*** Opening Record set ***

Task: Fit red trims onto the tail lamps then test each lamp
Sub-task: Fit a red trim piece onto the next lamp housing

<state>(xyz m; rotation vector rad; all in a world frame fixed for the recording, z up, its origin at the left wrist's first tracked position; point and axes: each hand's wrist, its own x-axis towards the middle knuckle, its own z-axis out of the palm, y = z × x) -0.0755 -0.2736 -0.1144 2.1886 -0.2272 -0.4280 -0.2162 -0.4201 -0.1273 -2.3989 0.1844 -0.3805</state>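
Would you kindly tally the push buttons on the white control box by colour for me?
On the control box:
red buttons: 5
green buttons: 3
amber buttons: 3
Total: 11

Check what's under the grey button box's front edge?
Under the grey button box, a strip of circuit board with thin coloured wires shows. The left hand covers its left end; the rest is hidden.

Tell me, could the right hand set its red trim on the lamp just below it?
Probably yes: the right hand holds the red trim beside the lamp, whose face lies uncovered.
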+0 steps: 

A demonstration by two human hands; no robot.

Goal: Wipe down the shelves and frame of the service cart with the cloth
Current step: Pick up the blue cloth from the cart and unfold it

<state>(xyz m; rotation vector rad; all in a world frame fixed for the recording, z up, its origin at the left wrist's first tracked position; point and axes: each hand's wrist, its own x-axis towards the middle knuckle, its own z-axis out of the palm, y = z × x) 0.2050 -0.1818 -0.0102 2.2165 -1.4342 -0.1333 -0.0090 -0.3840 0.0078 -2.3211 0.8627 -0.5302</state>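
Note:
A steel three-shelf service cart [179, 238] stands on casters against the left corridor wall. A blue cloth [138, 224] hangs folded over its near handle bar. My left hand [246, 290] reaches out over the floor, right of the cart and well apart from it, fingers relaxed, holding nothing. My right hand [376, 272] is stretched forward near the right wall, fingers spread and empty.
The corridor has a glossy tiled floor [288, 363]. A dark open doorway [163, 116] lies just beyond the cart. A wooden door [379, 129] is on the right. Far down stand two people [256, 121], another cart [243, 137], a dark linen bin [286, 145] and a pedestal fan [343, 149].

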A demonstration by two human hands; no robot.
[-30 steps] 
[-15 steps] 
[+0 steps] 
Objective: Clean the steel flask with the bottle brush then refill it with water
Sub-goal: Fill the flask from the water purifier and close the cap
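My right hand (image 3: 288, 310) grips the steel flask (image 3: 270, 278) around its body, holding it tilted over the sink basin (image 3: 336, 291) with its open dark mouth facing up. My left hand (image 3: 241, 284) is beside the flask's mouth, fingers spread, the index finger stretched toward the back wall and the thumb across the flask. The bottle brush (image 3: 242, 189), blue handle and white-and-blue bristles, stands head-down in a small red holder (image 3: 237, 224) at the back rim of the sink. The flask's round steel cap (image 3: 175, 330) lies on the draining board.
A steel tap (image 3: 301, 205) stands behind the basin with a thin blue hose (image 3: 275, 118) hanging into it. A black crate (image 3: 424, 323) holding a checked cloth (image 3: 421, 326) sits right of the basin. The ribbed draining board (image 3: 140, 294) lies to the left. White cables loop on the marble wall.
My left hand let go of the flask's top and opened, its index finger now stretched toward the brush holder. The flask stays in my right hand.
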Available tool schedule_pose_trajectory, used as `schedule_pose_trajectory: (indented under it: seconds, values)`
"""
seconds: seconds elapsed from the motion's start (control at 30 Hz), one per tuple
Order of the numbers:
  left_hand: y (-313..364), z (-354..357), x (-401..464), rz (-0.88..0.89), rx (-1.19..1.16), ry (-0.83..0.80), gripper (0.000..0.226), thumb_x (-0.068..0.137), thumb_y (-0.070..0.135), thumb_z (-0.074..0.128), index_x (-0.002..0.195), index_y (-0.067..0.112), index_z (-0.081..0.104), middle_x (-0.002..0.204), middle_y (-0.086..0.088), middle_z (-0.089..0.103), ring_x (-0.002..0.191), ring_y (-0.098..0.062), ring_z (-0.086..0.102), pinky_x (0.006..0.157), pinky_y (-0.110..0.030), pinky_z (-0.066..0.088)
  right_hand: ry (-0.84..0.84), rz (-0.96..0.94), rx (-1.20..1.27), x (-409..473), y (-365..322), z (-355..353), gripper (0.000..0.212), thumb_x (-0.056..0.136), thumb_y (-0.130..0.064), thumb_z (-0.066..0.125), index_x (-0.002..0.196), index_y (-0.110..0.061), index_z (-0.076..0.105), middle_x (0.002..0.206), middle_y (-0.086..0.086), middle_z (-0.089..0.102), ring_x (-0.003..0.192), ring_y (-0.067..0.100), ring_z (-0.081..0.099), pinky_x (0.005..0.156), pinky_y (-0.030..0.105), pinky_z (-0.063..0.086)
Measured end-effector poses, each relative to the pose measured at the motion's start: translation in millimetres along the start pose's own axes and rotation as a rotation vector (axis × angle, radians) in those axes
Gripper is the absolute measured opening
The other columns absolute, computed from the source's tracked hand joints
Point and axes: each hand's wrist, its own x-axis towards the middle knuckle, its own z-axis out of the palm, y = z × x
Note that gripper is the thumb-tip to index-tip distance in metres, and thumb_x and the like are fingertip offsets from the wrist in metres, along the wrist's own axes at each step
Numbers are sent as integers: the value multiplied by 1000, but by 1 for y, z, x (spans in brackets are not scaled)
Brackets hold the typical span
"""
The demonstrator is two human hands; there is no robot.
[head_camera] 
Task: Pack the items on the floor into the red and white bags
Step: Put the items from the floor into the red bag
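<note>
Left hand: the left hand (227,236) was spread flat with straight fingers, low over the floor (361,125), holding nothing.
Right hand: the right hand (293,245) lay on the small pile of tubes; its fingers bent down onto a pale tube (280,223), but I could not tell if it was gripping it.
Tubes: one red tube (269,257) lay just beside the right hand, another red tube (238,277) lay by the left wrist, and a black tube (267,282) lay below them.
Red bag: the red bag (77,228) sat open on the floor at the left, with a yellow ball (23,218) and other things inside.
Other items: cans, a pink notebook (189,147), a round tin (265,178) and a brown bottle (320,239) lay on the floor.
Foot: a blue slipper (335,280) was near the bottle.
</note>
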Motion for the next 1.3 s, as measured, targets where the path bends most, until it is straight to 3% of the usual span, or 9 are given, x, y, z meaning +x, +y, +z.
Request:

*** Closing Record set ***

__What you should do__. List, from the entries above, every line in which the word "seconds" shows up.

__Response__.
Available tool schedule_pose_trajectory, used as `schedule_pose_trajectory: (indented under it: seconds, values)`
seconds: seconds elapsed from the motion's start (control at 30 Hz), one per tuple

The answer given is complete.